ベトナム商工省、国際公約に沿いつつ自国の貿易企業保護を強化

さまざまな自由貿易協定が発効される一方で、2021年、世界は保護貿易主義がさらに進むと予想されている。これを受けて、ベトナム商工省は、国際法や国際公約などを遵守しつつ、自国貿易を守るために、必要に応じて貿易救済措置を発動する準備を進めている。

商工省傘下のベトナム貿易救済措置局(TRAV)のレ・チュー・ズン局長は、国内の製造業者保護のための迅速な行動が取れるよう、商工省が現在行っている輸入品向けの貿易救済調査を、加速させるとの方針を明らかにした。

関連当局と連携しつつ、商工省は、関税逃れなどを目的とした原産地証明の偽装や不法な輸入への対策を強化する。同時に、関連する業界の国内企業を育成し、役所や公的機関の活動を強化するとした。

世界貿易機構(WTO)やさまざまな自由貿易協定(FTA)に加盟したのち、ベトナムは市場を開放し、いくつもの輸入品目にかける関税を大幅に削減させてきた。だが、このことは、国内企業が海外企業との激しい競争に直面する事態も招いてもいる。

自国の産業を保護するためのアンチダンピング(不当廉売=AD)措置やセーフガードなどの貿易救済措置の発動は、WTOにも認められている。正しい手法でこれを実施することは、国際社会の一員として当然のことであると同時に、自国産業への打撃を最小限に抑えるためにも必要だ。

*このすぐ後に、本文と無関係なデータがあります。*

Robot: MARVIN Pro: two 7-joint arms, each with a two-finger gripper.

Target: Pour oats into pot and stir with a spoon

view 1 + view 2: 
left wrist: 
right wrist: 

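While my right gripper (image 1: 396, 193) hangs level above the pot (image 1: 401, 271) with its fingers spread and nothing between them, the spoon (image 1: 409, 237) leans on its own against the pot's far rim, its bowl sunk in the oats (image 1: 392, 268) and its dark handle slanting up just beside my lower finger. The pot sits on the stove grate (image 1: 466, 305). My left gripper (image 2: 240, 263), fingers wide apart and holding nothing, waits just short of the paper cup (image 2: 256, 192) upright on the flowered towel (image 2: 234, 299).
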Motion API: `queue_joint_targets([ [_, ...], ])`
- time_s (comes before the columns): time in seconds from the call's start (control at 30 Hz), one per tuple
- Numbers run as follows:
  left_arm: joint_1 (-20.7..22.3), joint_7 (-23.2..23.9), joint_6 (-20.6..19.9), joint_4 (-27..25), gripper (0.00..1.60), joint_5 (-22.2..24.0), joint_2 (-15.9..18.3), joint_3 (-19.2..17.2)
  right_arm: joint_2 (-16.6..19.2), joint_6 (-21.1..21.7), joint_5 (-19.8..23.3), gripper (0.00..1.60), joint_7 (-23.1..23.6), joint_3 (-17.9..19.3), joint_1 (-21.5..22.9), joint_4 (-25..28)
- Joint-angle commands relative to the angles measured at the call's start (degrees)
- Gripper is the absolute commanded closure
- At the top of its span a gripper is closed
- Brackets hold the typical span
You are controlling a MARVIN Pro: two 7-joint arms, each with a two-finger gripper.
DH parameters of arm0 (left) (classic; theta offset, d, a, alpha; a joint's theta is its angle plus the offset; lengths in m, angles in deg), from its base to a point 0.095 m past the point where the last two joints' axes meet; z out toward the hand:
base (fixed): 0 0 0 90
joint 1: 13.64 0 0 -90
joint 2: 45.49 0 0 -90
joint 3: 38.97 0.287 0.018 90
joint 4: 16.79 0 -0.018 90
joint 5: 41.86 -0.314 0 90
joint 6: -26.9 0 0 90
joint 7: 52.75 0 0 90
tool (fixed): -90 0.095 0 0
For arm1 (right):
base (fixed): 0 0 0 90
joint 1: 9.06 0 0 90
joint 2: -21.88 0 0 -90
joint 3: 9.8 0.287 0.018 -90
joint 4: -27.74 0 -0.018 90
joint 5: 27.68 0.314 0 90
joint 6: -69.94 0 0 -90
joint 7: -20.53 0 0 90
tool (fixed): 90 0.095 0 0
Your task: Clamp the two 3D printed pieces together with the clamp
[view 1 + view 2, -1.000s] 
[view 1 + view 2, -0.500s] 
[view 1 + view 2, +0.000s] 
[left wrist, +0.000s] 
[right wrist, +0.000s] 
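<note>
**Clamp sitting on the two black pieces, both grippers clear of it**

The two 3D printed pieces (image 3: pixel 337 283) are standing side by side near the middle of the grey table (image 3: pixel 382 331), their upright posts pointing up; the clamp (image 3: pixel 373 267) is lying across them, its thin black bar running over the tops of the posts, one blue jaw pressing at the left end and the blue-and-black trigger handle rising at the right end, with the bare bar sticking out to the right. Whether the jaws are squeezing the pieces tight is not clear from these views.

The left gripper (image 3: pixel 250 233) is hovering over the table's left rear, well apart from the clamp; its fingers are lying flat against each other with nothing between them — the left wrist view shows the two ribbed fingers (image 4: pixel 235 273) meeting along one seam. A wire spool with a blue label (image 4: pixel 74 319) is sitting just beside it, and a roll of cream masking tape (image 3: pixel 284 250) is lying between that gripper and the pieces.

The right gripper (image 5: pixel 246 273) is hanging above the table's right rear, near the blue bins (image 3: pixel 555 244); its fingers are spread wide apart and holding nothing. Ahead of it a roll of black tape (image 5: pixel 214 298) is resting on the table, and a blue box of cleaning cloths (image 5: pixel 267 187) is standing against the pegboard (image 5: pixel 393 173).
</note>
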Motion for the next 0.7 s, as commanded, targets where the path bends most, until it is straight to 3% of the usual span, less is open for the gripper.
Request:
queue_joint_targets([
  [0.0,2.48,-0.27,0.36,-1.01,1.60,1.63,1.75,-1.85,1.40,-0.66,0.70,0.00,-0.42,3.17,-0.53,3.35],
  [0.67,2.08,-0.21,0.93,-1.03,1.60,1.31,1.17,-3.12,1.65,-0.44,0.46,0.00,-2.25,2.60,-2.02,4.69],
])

2016年から2020年にかけて、商工省は、りん安肥料(DAP)、グルタミン酸ナトリウム、鉄鋼、ポリプロピレンフィルムなどの輸入品に対して、13件の貿易救済調査を実施した。昨年9月には、商工省が、タイ産の砂糖を対象にアンチダンピング調査を開始している。

これまでは、輸入の増加によって生じた損失補填で、国内生産者を守るための十分な効果を得られることが多かった。だが、貿易救済措置局が展開する、国内企業の競争力増強支援などは、まだ十分に追いついていない点も多い。そこで、ズン局長は、「ベトナムが加盟したFTAの規定に合致した、新たな政策や法的枠組みが必要だ」と指摘する。

貿易救済措置についてはベトナムの貿易管理法第5章に規定されているが、これだけでは個別の案件すべてをカバーしきれない。これが、さまざまな調査の制限につながったり、時には救済措置の発動を妨げる要因になったりしている。

貿易の分野では、新たな問題が頻繁に発生しており、関連する各省庁の機関や企業などが、法律や財務の深い知識を持ちあわせていることが強みになる。 昨年、社会経済に打撃をもたらした新型コロナウイルス(COVID-19)の感染拡大も、企業支援を妨げる要因になってしまった。

一方で、海外市場において、ベトナムからの輸出品目が貿易救済調査の標的にされるケースが2020年に急増しており、今年もその傾向は続くとみられている。ベトナム製の乗用車用タイヤがその一例で、米商務省の予備調査の対象とされたが、先月、「ダンピングに該当しない」と結論付けられた。

このような状況を受けて、商工省は地元輸出企業に対して、貿易救済措置に関する知識を身につけ、対象となった場合にどう対処すべきか、などの対策をとっておくよう求めた。

一方で、国内製造業が損失を受けることのないよう、輸入される関連製品を注意深く監視し、ダンピングの兆候や補助金相殺措置に当たる行為の、タイムリーな指摘の必要性を強調した。